Alors bien sûr comme beaucoup j’en ai entendu parler, mais comme beaucoup, je n’en connaissais rien ! En préambule, la Biblio-connection est une bibliothèque numérique interactive qui permet la projection d’ouvrages numérisés de littérature de jeunesse. Ça c’est pas moi qui le dit, c’est ce qui est écrit ! Ce que j’en dis par contre, c’est que c’est un dispositif absolument É-PA-TANT ! Il a été présenté à l’auditoire (moins nombreux que celui de la matinée, les absents avaient du fondre dans l’intervalle) par Julien Renon, comédien et animateur de la Biblio-connection. Un public de testeurs rassemblé sur la scène s’est amusé (je ne crois pas me tromper) à manipuler les livres sous les consignes expertes de Julien. Un détecteur de mouvement, la fameuse « Kinect » de la Xbox 360, fait le lien entre l’application et les livres proposés. Pour bien lire il faut donc un chef d’orchestre adoptant la bonne posture face à la Kinect et le ou les lecteurs. Les livres proposés (encore peu nombreux, mais une demande de financement pour faire les suivants est en cours, m’expliquera Sylvie Vassalo), le sont tous en plusieurs versions. Audio-description, LSF, facile à comprendre (pour les publics atteints de retard intellectuel), version lue… Les forces du dispositif sont de deux ordres. Le premier, son côté ludique qui emprunte aux codes du jeu vidéo avec la Kinect séduit immédiatement les jeunes, le second est le jeu de représentation que le dispositif implique. En effet, l’enfant, chef d’orchestre ou lecteur, est acteur dans une mise en scène qui se joue en équipe. Le dispositif s’invite aussi dans les hôpitaux grâce à des track-balls conçus pour tous les types de handicap.
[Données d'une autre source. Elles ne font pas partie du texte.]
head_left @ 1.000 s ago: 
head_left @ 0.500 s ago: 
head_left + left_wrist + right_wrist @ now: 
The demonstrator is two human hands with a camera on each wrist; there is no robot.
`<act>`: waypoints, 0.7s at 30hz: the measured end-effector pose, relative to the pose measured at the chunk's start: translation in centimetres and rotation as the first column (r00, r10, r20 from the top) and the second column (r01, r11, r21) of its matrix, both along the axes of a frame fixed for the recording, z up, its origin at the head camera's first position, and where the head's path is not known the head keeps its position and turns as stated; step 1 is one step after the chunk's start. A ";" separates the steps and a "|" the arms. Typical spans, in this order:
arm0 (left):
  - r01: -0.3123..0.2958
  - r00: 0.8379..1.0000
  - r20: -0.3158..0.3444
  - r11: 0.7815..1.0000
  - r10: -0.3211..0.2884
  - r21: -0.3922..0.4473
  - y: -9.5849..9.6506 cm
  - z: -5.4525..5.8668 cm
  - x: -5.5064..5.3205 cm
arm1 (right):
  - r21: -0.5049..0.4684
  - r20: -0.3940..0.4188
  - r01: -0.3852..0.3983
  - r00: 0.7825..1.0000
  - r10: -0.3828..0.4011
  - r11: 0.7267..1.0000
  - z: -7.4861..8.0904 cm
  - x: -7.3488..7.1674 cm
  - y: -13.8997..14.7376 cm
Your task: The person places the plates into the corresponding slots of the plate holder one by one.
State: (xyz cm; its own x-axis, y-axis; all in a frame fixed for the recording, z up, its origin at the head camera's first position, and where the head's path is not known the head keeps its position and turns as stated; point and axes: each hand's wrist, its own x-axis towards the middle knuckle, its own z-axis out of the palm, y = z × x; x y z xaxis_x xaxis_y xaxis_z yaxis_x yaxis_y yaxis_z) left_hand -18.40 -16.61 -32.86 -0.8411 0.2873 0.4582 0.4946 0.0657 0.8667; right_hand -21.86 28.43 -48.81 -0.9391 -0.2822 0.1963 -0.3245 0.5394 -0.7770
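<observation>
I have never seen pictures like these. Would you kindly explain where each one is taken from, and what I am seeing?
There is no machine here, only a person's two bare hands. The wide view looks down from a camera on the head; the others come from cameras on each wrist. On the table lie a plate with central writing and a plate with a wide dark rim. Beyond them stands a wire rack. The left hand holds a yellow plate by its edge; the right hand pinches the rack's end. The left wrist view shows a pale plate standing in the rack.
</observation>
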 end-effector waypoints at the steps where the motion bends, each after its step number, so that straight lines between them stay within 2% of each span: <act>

Il faisait "poite" et sombre
Il faisait « poite » et sombre
Après la démonstration brillante, tant des chefs d’orchestre que des lecteurs, Nathalie Donikian nous a présenté des professionnels qui ont expérimenté le dispositif en bibliothèque et en milieu hospitalier. Ils sont unanimes sur ses bienfaits. Les écouter raconter leurs expériences, notamment un bibliothécaire qui raconte que tous les enfants finissent par se prêter au jeu de la lecture, même celui qui ne le voulait pas au départ, me réjouit et me renvoie à mes propres animations menées avec La Souris Qui Raconte. Evidemment le rôle préféré des enfants reste celui du chef d’orchestre qui manipule, mais au regard de mes publications et de leur exploitation en ateliers, je savoure la similitude !
La journée s’est terminée, liquide, mais avant tout, nourrie des interventions de grande qualité de tous les participants !
Editeurs, médiateurs, professionnels du livre et de la culture, mais aussi des centres sociaux, encourageons nos jeunes, le plus tôt possible, au plaisir du LIRE. Je l’ai déjà écrit, la lecture à haute voix, partagée, écoutée, respectée en est l’un des fondements.